Task goal. Apart from the images, reproduce all of the data word for word.

..............................

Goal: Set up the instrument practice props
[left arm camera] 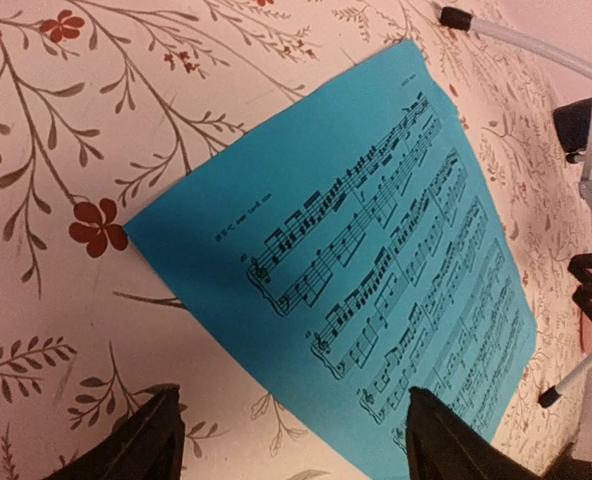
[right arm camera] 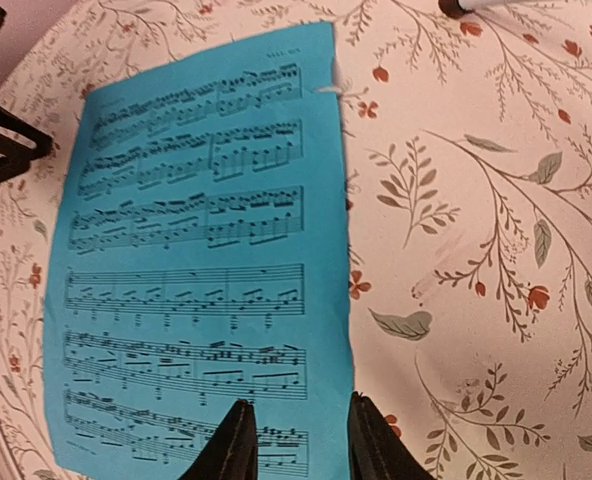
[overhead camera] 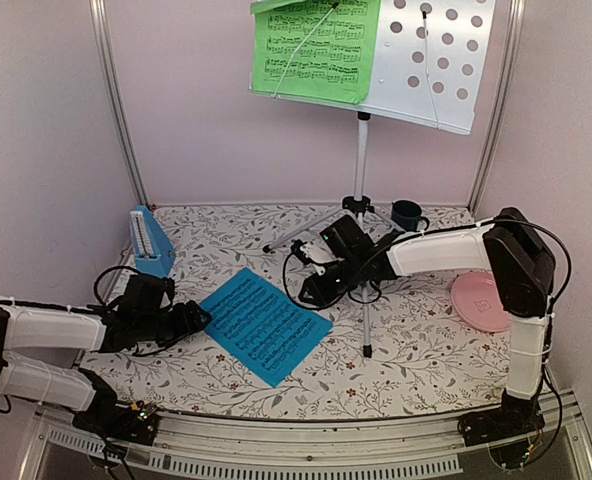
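Note:
The silver tripod music stand (overhead camera: 360,160) stands at the back, its perforated desk (overhead camera: 441,60) holding the green sheet (overhead camera: 314,48). The blue sheet (overhead camera: 264,325) lies flat on the floral cloth; it also shows in the left wrist view (left arm camera: 376,250) and the right wrist view (right arm camera: 196,250). The blue metronome (overhead camera: 151,240) stands at the back left. My left gripper (overhead camera: 198,320) (left arm camera: 291,430) is open wide at the sheet's left edge. My right gripper (overhead camera: 311,290) (right arm camera: 298,425) is open, its fingers either side of the sheet's far edge just above it.
A dark blue mug (overhead camera: 408,214) stands behind the stand's foot. A pink plate (overhead camera: 479,300) lies at the right. The stand's legs (overhead camera: 366,330) spread over the table's middle; one leg (left arm camera: 536,40) passes beyond the sheet. Walls close in on the left, back and right.

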### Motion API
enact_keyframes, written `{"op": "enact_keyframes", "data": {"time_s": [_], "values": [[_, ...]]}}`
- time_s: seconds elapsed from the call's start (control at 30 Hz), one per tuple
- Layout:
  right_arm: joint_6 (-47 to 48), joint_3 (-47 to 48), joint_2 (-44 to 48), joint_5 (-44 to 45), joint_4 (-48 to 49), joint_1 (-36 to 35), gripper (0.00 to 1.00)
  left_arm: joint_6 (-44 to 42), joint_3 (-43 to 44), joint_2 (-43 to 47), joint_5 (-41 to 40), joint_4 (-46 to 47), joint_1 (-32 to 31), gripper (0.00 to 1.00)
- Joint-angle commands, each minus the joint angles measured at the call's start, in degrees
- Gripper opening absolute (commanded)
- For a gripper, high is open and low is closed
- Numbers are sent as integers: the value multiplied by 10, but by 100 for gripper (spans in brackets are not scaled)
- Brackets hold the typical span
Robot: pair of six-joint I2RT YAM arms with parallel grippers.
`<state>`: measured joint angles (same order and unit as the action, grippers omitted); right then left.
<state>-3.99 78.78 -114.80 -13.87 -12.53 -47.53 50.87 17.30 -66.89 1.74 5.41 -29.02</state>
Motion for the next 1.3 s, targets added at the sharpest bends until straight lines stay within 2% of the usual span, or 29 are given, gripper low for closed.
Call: {"op": "enact_keyframes", "data": {"time_s": [0.0,0.2,0.43,0.6,0.77,0.93,1.03,1.27], "values": [[15,23,-41,63,-39,-2,31,23,2,-42,3,39,4,77],[1,16,-71,8,-59,-3,25,19,31,-114,12,97,5,77],[-28,-46,-45,-89,-55,-19,24,-28,98,-204,26,122,14,78],[-51,-87,-1,-154,-57,-43,26,-66,139,-252,66,139,39,77],[-51,-79,46,-120,-79,-43,33,-87,123,-221,68,127,43,77],[-45,-38,50,-110,-76,-43,36,-87,93,-178,73,110,46,77],[-45,-32,51,-118,-55,-44,37,-62,73,-146,80,98,48,78],[-18,21,-8,-45,-64,-33,37,0,34,-99,84,63,48,79]]}}
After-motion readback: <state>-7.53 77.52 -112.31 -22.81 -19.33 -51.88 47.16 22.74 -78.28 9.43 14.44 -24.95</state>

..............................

Answer.
Goal: Set up the instrument practice props
[left arm camera] 
[right arm camera] 
[overhead camera] 
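Note:
The silver tripod music stand (overhead camera: 360,160) stands at the back, its perforated desk (overhead camera: 441,60) holding the green sheet (overhead camera: 314,48). The blue sheet (overhead camera: 264,325) lies flat on the floral cloth; it also shows in the left wrist view (left arm camera: 376,250) and the right wrist view (right arm camera: 196,250). The blue metronome (overhead camera: 151,240) stands at the back left. My left gripper (overhead camera: 198,320) (left arm camera: 291,430) is open wide at the sheet's left edge. My right gripper (overhead camera: 311,290) (right arm camera: 298,425) is open, its fingers either side of the sheet's far edge just above it.
A dark blue mug (overhead camera: 408,214) stands behind the stand's foot. A pink plate (overhead camera: 479,300) lies at the right. The stand's legs (overhead camera: 366,330) spread over the table's middle; one leg (left arm camera: 536,40) passes beyond the sheet. Walls close in on the left, back and right.
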
### Motion API
enact_keyframes, written `{"op": "enact_keyframes", "data": {"time_s": [_], "values": [[_, ...]]}}`
- time_s: seconds elapsed from the call's start (control at 30 Hz), one per tuple
- Layout:
  right_arm: joint_6 (-47 to 48), joint_3 (-47 to 48), joint_2 (-44 to 48), joint_5 (-44 to 45), joint_4 (-48 to 49), joint_1 (-36 to 35), gripper (0.00 to 1.00)
  left_arm: joint_6 (-44 to 42), joint_3 (-43 to 44), joint_2 (-43 to 47), joint_5 (-41 to 40), joint_4 (-46 to 47), joint_1 (-32 to 31), gripper (0.00 to 1.00)
- Joint-angle commands, each minus the joint angles measured at the call's start, in degrees
- Gripper opening absolute (commanded)
- For a gripper, high is open and low is closed
- Numbers are sent as integers: the value multiplied by 10, but by 100 for gripper (spans in brackets are not scaled)
- Brackets hold the typical span
Robot: pair of six-joint I2RT YAM arms with parallel grippers.
`<state>`: measured joint angles (same order and unit as the action, grippers omitted); right then left.
<state>-3.99 78.78 -114.80 -13.87 -12.53 -47.53 50.87 17.30 -66.89 1.74 5.41 -29.02</state>
Motion for the next 1.3 s, targets added at the sharpest bends until straight lines stay within 2% of the usual span, or 29 are given, gripper low for closed.
Call: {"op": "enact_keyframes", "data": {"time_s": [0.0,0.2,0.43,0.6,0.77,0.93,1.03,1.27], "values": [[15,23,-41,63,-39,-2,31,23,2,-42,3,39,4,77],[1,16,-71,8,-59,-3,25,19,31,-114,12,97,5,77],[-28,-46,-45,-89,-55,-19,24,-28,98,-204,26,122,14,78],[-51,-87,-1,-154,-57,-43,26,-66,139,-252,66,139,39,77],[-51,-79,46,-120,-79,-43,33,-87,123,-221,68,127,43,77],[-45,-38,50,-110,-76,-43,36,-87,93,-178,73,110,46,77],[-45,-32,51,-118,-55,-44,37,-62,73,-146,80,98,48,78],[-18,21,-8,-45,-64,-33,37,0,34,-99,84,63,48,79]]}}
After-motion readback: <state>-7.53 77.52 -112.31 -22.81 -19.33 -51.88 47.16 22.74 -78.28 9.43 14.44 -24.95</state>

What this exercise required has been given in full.